_WHAT TO DO_: The lines from the start of the records through the one containing "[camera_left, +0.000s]" are to be restated word for word; please include both ends.

_PROVIDED RECORDS_:
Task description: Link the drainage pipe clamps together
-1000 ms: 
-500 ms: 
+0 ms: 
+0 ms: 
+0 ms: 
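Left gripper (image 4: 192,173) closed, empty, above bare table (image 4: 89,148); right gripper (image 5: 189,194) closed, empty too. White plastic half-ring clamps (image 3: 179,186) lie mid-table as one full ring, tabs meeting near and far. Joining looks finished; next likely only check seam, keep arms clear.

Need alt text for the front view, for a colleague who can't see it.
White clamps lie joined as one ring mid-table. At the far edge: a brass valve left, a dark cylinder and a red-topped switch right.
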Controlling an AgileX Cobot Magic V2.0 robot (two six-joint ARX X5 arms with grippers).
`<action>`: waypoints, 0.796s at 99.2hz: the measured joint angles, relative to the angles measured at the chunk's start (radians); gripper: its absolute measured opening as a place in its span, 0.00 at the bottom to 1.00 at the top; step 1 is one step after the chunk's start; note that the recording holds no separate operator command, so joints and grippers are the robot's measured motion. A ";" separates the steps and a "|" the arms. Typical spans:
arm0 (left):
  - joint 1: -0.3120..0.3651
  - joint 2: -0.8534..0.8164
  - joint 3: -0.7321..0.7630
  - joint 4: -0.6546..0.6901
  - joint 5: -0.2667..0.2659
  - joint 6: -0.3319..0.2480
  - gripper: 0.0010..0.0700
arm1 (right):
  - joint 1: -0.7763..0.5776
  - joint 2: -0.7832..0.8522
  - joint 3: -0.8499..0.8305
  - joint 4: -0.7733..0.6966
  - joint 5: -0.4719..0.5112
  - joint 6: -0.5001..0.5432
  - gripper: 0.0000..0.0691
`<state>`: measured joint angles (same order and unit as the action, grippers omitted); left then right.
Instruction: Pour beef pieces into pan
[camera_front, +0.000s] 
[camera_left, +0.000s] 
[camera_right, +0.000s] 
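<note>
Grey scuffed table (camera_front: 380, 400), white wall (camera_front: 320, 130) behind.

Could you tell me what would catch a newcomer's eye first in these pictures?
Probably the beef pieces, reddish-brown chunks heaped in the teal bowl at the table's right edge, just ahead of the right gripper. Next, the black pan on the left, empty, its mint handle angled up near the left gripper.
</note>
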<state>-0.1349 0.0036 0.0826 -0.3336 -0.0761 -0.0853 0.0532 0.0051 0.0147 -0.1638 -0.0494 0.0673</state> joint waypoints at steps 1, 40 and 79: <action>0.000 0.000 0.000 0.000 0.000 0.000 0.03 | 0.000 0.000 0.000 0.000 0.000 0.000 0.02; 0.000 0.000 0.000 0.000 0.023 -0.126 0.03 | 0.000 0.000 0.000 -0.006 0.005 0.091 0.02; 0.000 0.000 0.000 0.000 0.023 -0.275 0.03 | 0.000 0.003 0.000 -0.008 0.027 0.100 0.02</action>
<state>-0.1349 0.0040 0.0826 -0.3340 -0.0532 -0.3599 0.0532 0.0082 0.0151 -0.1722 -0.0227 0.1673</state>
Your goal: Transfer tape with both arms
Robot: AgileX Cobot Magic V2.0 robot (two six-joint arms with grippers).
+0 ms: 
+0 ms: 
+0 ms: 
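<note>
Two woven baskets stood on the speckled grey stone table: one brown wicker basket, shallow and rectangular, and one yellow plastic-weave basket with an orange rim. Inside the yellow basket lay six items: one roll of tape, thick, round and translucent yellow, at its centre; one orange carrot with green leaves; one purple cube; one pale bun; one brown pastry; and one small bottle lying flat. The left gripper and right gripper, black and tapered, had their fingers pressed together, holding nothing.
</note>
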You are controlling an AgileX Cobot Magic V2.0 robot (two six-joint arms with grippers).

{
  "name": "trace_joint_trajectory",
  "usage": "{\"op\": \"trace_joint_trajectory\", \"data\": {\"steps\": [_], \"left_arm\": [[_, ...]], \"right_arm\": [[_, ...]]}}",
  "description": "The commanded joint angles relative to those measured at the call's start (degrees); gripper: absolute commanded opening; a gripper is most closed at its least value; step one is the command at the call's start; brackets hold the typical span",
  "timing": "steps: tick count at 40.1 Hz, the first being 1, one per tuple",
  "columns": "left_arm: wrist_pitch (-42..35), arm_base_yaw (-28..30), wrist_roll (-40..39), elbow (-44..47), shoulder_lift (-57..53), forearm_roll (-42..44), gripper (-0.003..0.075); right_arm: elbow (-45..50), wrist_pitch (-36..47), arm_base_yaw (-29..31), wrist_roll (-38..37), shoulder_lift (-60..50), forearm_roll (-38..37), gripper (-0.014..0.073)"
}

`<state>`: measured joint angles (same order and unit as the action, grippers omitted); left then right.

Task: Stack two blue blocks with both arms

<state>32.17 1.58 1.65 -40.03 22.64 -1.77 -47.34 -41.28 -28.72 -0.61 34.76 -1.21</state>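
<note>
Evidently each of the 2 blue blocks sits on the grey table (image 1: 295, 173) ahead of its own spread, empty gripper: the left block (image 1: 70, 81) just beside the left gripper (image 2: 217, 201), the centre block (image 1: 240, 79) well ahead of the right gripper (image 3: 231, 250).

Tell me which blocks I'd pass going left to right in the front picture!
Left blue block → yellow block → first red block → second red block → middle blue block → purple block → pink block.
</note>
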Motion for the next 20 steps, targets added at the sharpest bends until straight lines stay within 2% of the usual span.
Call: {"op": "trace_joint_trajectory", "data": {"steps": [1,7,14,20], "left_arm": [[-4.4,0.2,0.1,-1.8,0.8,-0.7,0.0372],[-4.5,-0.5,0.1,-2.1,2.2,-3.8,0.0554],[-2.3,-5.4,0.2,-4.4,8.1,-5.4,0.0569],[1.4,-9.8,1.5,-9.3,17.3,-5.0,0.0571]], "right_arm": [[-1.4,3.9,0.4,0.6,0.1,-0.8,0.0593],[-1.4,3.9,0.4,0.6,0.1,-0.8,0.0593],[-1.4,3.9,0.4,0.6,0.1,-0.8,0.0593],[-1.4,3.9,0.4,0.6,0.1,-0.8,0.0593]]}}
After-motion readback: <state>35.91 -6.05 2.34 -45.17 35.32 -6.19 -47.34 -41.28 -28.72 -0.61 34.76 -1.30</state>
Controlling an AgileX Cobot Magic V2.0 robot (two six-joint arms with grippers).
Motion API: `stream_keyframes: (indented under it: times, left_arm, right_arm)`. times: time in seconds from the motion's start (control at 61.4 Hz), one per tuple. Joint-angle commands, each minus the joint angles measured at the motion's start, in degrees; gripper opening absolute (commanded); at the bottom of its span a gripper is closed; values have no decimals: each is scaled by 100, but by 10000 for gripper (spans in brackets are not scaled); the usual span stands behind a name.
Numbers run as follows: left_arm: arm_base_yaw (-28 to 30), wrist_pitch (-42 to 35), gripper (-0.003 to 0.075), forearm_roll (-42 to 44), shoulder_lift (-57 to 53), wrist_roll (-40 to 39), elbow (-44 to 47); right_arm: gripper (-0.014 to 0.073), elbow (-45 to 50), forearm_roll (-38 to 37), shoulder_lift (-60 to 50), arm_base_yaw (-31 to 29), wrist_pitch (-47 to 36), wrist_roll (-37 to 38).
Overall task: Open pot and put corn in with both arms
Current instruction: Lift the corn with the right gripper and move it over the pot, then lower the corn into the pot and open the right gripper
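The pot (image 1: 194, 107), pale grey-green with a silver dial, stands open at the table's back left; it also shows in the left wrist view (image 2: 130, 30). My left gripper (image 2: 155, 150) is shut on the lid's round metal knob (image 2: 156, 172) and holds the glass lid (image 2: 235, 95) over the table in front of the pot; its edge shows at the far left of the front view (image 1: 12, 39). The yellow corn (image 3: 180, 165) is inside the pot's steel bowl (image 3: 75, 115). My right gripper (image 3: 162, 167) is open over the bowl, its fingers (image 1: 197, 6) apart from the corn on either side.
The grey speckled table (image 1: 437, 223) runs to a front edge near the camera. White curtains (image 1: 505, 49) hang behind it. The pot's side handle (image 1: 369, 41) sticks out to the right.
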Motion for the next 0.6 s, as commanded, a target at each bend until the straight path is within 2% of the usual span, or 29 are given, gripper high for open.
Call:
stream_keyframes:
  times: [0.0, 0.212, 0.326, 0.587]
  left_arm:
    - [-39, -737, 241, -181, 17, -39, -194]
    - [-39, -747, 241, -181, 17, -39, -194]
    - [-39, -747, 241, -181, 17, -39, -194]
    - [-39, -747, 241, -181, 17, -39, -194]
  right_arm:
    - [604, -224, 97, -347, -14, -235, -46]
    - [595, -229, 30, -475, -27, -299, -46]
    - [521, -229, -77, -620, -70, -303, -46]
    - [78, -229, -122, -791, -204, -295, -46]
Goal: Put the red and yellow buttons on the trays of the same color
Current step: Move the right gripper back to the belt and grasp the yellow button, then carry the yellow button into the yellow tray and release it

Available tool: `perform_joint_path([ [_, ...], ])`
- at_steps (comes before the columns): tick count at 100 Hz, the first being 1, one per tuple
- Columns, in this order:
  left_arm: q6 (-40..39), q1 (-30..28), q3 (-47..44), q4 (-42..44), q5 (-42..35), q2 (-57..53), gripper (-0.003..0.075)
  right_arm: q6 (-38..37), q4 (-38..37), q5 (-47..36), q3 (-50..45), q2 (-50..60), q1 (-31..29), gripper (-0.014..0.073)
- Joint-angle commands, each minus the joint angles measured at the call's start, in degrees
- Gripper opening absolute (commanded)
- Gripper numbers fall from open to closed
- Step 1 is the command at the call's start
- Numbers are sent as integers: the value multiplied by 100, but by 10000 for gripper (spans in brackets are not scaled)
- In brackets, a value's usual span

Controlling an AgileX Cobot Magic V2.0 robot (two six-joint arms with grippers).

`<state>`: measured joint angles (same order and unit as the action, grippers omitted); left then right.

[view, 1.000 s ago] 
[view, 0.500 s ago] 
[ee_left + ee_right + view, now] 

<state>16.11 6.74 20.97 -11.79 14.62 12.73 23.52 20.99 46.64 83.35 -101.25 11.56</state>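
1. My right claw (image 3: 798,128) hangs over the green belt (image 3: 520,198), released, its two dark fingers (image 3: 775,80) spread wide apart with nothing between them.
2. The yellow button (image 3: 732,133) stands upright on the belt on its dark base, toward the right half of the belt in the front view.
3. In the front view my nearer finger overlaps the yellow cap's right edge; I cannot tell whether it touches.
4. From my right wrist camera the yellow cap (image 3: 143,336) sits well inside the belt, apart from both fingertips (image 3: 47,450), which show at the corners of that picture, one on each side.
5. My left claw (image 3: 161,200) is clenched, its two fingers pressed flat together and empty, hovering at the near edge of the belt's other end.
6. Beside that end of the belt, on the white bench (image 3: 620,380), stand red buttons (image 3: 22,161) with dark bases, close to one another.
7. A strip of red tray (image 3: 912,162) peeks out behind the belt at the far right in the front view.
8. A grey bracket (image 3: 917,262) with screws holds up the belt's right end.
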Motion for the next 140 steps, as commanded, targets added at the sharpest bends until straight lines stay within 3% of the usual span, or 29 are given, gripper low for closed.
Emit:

_TASK SOLUTION_:
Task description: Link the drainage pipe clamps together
-1000 ms: 
-500 ms: 
+0 ms: 
+0 ms: 
+0 ms: 
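Left gripper (image 4: 192,173) closed, empty, above bare table (image 4: 89,148); right gripper (image 5: 189,194) closed, empty too. White plastic half-ring clamps (image 3: 179,186) lie mid-table as one full ring, tabs meeting near and far. Joining looks finished; next likely only check seam, keep arms clear.

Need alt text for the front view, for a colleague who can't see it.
White clamps lie joined as one ring mid-table. At the far edge: a brass valve left, a dark cylinder and a red-topped switch right.
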Controlling an AgileX Cobot Magic V2.0 robot (two six-joint ARX X5 arms with grippers).
`<action>`: waypoints, 0.796s at 99.2hz: the measured joint angles, relative to the angles measured at the chunk's start (radians); gripper: its absolute measured opening as a place in its span, 0.00 at the bottom to 1.00 at the top; step 1 is one step after the chunk's start; note that the recording holds no separate operator command, so joints and grippers are the robot's measured motion. A ";" separates the steps and a "|" the arms. Typical spans:
arm0 (left):
  - joint 1: -0.3120..0.3651
  - joint 2: -0.8534..0.8164
  - joint 3: -0.7321..0.7630
  - joint 4: -0.6546..0.6901
  - joint 5: -0.2667..0.2659
  - joint 6: -0.3319..0.2480
  - gripper: 0.0010..0.0700
arm1 (right):
  - joint 1: -0.7763..0.5776
  - joint 2: -0.7832..0.8522
  - joint 3: -0.8499..0.8305
  - joint 4: -0.7733..0.6966
  - joint 5: -0.4719..0.5112
  - joint 6: -0.5001..0.5432
  - gripper: 0.0000..0.0691
`<state>`: measured joint angles (same order and unit as the action, grippers omitted); left then right.
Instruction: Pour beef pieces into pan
[camera_front, +0.000s] 
[camera_left, +0.000s] 

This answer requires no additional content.